Exercise directions: Check each line of the material below for the string "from", then report how many lines have it, and nothing else.

The data:
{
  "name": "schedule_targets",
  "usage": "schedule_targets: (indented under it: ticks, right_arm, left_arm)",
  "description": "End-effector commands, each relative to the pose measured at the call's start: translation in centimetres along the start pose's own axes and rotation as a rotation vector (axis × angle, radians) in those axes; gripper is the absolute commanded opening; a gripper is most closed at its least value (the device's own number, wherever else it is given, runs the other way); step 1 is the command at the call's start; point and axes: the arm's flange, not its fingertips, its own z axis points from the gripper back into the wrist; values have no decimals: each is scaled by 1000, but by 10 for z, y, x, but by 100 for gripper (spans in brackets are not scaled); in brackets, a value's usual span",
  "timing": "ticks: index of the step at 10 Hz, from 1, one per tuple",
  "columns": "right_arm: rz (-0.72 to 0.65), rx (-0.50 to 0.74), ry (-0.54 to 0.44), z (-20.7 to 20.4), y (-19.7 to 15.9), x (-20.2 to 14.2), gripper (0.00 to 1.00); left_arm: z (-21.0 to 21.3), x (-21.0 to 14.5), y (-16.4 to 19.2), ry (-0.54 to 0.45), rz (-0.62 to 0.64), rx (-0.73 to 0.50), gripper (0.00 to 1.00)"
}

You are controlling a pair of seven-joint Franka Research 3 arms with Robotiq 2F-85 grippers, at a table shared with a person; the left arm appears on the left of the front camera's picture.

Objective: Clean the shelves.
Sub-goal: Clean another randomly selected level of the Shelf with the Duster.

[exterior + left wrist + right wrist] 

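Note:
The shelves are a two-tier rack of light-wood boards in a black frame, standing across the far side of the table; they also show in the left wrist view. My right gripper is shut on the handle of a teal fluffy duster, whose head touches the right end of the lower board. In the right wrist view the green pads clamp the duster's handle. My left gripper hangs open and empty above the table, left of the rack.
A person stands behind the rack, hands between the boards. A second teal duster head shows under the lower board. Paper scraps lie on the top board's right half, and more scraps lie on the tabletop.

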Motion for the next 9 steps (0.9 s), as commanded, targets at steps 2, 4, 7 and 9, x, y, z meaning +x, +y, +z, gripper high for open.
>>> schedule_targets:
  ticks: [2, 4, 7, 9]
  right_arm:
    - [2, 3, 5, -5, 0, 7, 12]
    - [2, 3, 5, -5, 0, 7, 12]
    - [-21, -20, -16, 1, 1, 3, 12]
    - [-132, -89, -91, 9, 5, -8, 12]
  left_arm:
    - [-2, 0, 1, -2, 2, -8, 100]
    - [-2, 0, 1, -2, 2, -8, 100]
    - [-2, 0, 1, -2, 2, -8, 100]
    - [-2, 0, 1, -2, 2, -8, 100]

Answer section: 2